207.開戦ー浅薄愚劣
津波となって押し寄せる毒の息吹。
その勢いはアーサーによって率いられた軍勢六万を丸吞みせんばかりである。
「ウワアアアアアアアアアアアアアッ!」
「ギャアアアアアアアアアアアアアアッ!?」
迫りくる濁流を前にして、西軍の兵士達から悲鳴の声が上がった。
毒々しいまでの紫色をしたそれは命の危機を感じさせるには十分であり、前方にいた兵士達が身体が芯から凍えるような恐怖を感じた。
「まったく……いきなり働かせてくれるわねえ」
だが……西軍もただ黙って毒に呑まれはしない。
一人の女性が軍勢の頭上に出現して、毒の息吹に向かって右手をかざす。
「最上位範囲結界魔法――【大天使の聖域】」
虚空から出現したのは煽情的なローブを身に纏った女魔法使い……アーサーの側近中の側近である大魔法使いマーリンである。
マーリンの周囲にいくつもの幾何学な魔法陣が出現して発光。次の瞬間、半透明のドームが西軍を包み込むようにして出現した。
結界に阻まれて毒の息吹が避けていく。毒を浴びてしまったのは前方にいた一部の兵士だけだった。

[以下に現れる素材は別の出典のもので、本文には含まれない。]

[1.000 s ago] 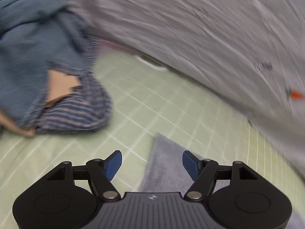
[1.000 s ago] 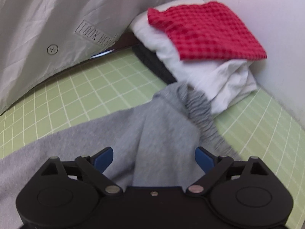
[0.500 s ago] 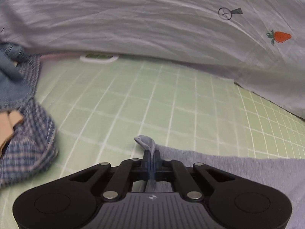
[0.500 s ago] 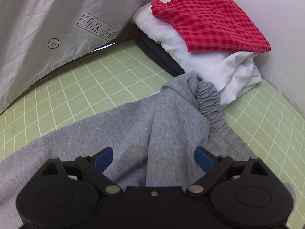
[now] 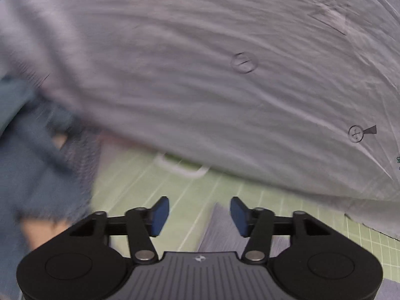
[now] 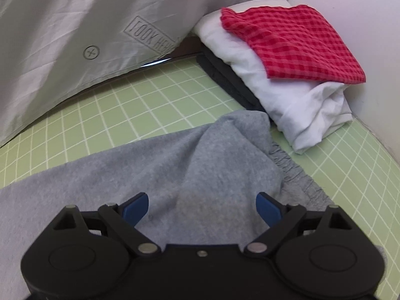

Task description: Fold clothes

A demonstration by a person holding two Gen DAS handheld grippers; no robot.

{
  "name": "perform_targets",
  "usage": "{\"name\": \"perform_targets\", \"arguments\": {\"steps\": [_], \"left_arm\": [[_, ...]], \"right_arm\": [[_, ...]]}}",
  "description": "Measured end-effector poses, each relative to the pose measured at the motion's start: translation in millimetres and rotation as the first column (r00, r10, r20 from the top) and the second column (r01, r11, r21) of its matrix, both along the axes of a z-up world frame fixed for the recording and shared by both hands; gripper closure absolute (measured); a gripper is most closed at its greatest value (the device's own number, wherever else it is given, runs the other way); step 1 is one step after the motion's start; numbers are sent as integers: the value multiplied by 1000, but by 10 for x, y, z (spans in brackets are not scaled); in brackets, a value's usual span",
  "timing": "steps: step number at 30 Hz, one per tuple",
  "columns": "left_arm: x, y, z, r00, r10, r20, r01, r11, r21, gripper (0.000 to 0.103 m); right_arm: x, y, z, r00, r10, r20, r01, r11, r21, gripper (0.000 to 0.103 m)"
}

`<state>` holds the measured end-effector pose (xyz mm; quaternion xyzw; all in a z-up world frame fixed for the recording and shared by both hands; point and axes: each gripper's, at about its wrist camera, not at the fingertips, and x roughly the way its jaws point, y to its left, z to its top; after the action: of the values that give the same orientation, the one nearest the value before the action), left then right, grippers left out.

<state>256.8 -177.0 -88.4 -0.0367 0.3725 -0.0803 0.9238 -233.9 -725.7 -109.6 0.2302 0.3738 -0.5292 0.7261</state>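
Softly napped, the grey fleece garment [image 6: 160, 165] with a gathered elastic waistband lies rumpled across the lower middle of the right view, one peak rising beside a folded stack: red checked cloth [image 6: 292, 42] on white cloth [image 6: 295, 105]. Around it, the green gridded mat [image 6: 140, 107] stays bare up to a crinkled pale sheet [image 6: 75, 25]. The right gripper [image 6: 202, 208] stands wide apart, empty. The left gripper [image 5: 199, 215] is opening, pads clear of the garment's corner below.

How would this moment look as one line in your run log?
step: folding grey garment | left gripper: jaws opening, nothing pressed | right gripper: jaws open over garment | folded pile: at mat's far corner
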Motion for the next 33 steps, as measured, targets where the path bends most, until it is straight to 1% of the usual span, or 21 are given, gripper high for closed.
{"name": "perform_targets", "arguments": {"steps": [2,3,5,7,8,9,10,13,14,15,16,17,18,20,23,25,28,31,33], "left_arm": [[-214,200,-104,995,75,-63,-76,997,-14,46],[-326,304,-165,988,117,-98,-119,993,-18,46],[-553,480,-324,965,189,-179,-198,980,-31,45],[-730,564,-476,947,211,-241,-232,971,-61,42],[-802,576,-534,941,220,-258,-245,967,-69,42],[-873,560,-552,942,230,-244,-254,965,-71,41],[-926,526,-540,950,228,-215,-248,966,-70,41],[-921,377,-557,964,178,-200,-195,978,-72,41],[-907,318,-570,966,167,-199,-182,982,-57,44],[-894,255,-580,968,159,-193,-168,985,-30,50],[-885,194,-585,972,149,-182,-149,989,10,80],[-873,151,-589,976,129,-178,-123,992,41,97],[-860,136,-585,979,109,-172,-101,994,52,99],[-844,186,-545,986,96,-136,-86,994,73,99],[-779,357,-468,988,125,-94,-113,986,126,99],[-718,505,-450,983,158,-94,-145,981,129,99],[-648,636,-487,976,193,-99,-176,971,163,99],[-611,714,-524,968,223,-117,-207,968,140,98],[-608,698,-548,965,232,-125,-214,966,143,97]], "right_arm": [[25,29,-17,1000,8,2,-8,1000,8,9],[40,40,-32,1000,12,6,-12,1000,14,9],[74,60,-56,1000,19,12,-19,1000,25,9],[115,81,-83,999,28,18,-28,999,36,9],[136,91,-96,999,32,21,-33,999,41,9],[165,100,-96,999,40,21,-41,998,43,9],[187,117,-86,998,51,21,-52,998,41,9],[236,170,-42,996,88,11,-88,996,21,8],[244,174,-31,995,97,4,-97,995,16,8],[249,185,-25,995,104,-6,-104,994,11,8],[250,193,-23,994,107,-13,-107,994,9,8],[239,200,-21,994,106,-14,-105,994,10,8],[229,207,-18,994,104,-14,-104,994,11,8],[183,222,-10,995,103,-13,-103,995,13,8],[107,235,0,994,103,-17,-103,995,13,8],[52,223,-4,995,97,-13,-97,995,18,8],[-23,178,-35,997,73,13,-74,997,37,8],[-61,142,-43,997,72,28,-73,997,34,8],[-90,97,-26,996,82,43,-83,996,26,8]]}}
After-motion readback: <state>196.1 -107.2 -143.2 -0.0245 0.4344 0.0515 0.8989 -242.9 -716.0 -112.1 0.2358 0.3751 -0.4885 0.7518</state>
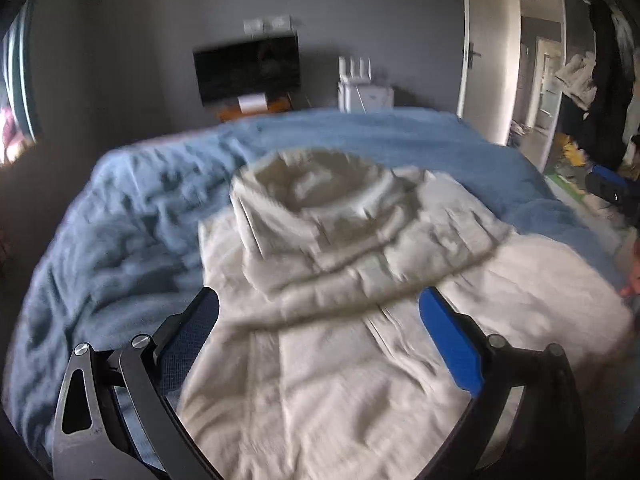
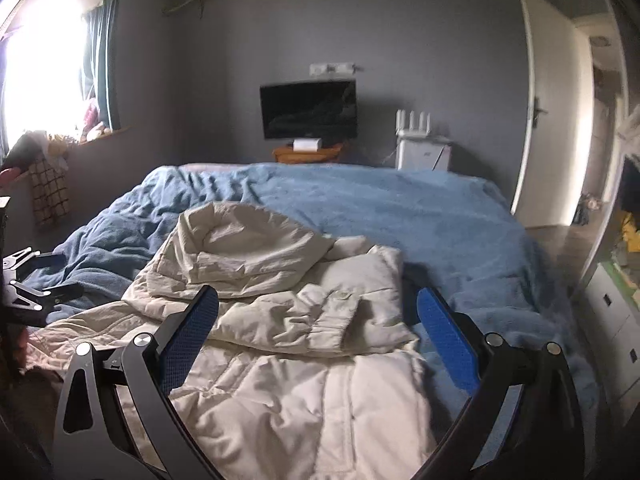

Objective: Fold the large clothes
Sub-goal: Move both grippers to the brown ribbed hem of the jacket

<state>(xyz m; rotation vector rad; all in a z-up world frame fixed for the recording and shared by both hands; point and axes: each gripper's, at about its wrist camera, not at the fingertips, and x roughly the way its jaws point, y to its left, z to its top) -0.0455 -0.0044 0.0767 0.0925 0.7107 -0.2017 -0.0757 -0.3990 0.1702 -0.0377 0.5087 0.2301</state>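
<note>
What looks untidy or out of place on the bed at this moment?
The cream puffer jacket lies crumpled on the blue blanket, its hood bunched and one sleeve thrown across the body. No visible spill or damage.

Your puffer jacket is cream, quilted in stitched panels, on a plain mid-blue blanket. Your gripper pads are bright blue with a fine grid texture. The wall is grey, the TV black, the hanging cloth beige with dark checks.
</note>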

「結界……ミリーシアがやっているのと似たようなものか?」
似たようなものであるが……強度とサイズは段違いである。
カイムの最大級の魔法を見事に防いで、軍勢を守って見せた。
「結界は神聖術の分野じゃなかったのか?」
「長く生きているからねん。それくらいできるわあ」
カイムの独白にマーリンが答える。
宙に浮かんでいる二人の距離は百メートル以上は離れていたが、その言葉は自然と耳に滑り込んでくる。

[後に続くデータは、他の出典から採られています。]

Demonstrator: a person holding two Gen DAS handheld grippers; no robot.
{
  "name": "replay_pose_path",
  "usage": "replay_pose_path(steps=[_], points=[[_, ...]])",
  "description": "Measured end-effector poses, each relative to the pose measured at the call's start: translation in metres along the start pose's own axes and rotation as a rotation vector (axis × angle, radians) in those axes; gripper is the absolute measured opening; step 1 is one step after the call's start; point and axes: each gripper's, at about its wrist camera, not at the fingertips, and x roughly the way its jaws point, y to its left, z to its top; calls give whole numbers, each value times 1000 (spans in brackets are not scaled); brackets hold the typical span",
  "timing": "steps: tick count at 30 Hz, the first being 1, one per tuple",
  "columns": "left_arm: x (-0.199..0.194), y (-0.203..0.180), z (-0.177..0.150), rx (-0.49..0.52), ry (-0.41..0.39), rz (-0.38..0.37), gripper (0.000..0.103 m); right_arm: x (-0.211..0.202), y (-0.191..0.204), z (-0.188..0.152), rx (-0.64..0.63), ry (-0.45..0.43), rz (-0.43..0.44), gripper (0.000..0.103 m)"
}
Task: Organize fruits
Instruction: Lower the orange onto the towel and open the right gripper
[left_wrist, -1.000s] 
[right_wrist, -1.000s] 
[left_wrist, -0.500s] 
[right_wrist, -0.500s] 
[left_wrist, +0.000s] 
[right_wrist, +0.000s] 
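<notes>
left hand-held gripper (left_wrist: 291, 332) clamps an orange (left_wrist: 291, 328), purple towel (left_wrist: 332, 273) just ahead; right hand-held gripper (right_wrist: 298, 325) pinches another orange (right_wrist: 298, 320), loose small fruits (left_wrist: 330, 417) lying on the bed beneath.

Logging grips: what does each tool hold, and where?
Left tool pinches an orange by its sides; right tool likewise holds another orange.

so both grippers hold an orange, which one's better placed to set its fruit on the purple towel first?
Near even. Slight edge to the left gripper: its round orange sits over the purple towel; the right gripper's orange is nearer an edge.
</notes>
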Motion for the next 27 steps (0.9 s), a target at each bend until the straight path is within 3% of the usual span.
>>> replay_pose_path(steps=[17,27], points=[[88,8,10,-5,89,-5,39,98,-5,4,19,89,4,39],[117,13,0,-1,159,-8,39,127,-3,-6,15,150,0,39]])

「『毒の女王』……貴方が出てくることはちゃんと予知していたわ。対策をいくつか練っていたけれど……いきなり切り札を使わせてくれるとは、疲れることをしてくれるじゃないの」
「俺のどこが『女王』だよ。俺は『毒の王』だ」
カイムは鬱陶しそうに答えて、指を鳴らす。
バチンッと大きな音が鳴って火花が発生し、それが毒の息吹に引火する。
「【死爆】」
瞬間、爆炎が戦場を包み込む。
結界によって阻まれていた毒ガスによって炎が燃え広がり、黒い煙と煤によって戦場が二分される。
「今だ……突撃いいいいいいいいいいいいいいいっ!」
そして……東軍の後方でランスが声を上げる。
ビューグルと呼ばれるラッパが吹き鳴らされ、甲高い金管楽器の音を合図に軍勢が動き出す。東軍の兵士が一斉に突撃して西軍に向かって行く。

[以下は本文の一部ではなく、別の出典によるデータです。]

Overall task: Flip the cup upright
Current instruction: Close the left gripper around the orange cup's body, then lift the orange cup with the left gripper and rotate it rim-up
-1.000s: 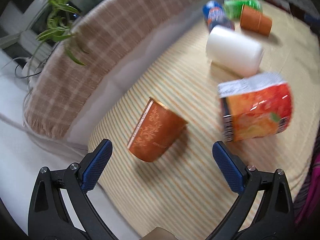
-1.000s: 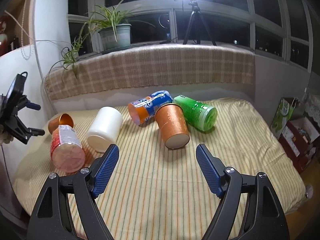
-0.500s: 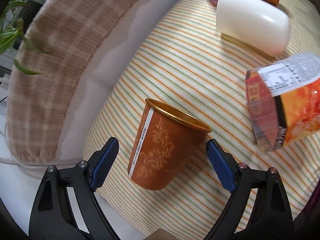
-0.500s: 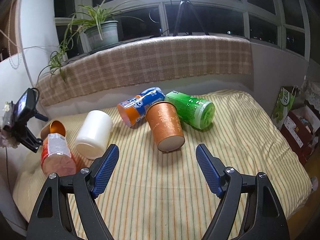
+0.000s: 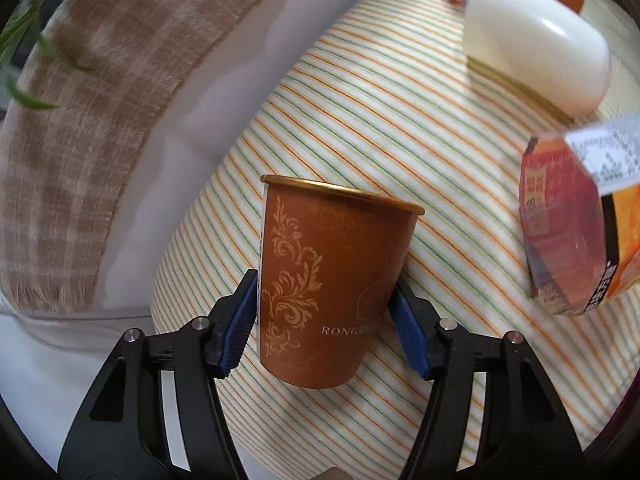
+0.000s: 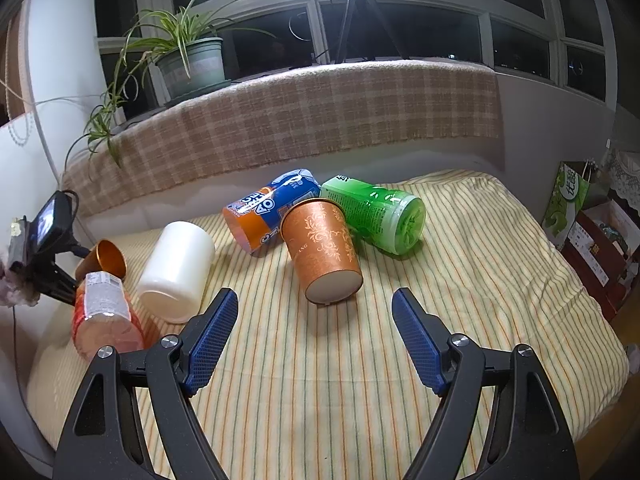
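The striped bedcover [image 5: 380,128] fills the left wrist view, and its edge drops away at 8 o'clock, close to the cup [image 5: 328,280], which lies on its side there with the gold rim toward 12 o'clock. The left gripper [image 5: 324,320] is clenched on the cup's lower body, so I judge the grasp finished; next comes a lift and a turn. Free room lies toward 12 o'clock; a red packet [image 5: 576,232] waits at 3 o'clock. The right gripper [image 6: 314,336] hangs released.
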The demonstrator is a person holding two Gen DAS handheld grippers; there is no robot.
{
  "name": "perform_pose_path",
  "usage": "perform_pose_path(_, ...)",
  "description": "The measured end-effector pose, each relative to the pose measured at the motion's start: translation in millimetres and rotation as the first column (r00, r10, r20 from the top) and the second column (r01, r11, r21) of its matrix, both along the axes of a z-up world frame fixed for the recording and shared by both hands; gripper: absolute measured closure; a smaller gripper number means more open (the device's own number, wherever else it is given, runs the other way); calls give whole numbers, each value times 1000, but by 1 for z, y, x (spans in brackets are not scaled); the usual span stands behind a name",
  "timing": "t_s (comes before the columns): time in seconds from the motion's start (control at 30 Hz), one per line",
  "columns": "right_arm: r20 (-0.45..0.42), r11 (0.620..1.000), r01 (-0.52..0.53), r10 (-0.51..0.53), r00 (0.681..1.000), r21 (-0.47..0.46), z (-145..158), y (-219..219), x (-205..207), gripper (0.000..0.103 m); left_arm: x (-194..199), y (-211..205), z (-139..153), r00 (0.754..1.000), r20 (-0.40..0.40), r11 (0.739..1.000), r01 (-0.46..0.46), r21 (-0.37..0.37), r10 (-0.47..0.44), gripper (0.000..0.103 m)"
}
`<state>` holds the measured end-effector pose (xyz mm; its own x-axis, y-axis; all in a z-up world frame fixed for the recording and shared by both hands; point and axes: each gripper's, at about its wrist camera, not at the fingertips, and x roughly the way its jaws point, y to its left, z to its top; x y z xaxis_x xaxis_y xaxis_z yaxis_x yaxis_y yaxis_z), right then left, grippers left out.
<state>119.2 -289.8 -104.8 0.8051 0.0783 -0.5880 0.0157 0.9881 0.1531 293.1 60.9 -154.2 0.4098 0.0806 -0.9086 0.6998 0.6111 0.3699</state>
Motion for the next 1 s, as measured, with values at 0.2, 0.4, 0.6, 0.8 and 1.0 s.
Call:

この流れは事前にランスと話し合って決めていたものである。
開口一番で強力な魔法をぶつける。毒ガスを撒き、火を点けて敵の視界を阻んで、その隙に突撃するという作戦だったのだ。
「怯むな! 全軍、突撃せよ!」
そして、アーサーもまた自軍に向けて叫んだ。
騎馬に跨った騎士が駆け、槍を構えた歩兵が敵に向けて突進する。
「敵軍を食い破れ! ランスの首を獲れ!」
最初の毒ガス、爆炎によって兵士の一部が動揺していたが……アーサーの怒号にはそんな混乱を吹き飛ばせるような『圧』があった。
「ギャアアアッ!」
「グエ、たすけ……」
悲痛な悲鳴を上げたのは西軍前方にいた兵士達である。
彼らは前方にいたためにマーリンの結界が間に合わず、毒を浴びてしまっていた。
カイムが放った【獄界】は攻撃範囲を広げるために毒の強さ下げてしまっている。放たれた毒は致死性のものではなく、身体を麻痺させる程度の威力しかなかった。
「グギャ……」
「ガハ……」
だからこそ、毒を浴びてしまった兵士達の末路は哀れである。
身体が痺れて動けなくなってしまったところに両軍が突撃。無数の兵士や騎馬によって身体を踏まれることになってしまったのだから。
「ク、クソオオオオオオオオオオオオオオオッ……!」
西軍前方にいた兵士……ランスからアーサーに鞍替えした黒竜騎士団。
彼らは裏切り者の最期として相応しく、怨嗟と苦痛の叫びを上げながら踏み殺されてしまったのである。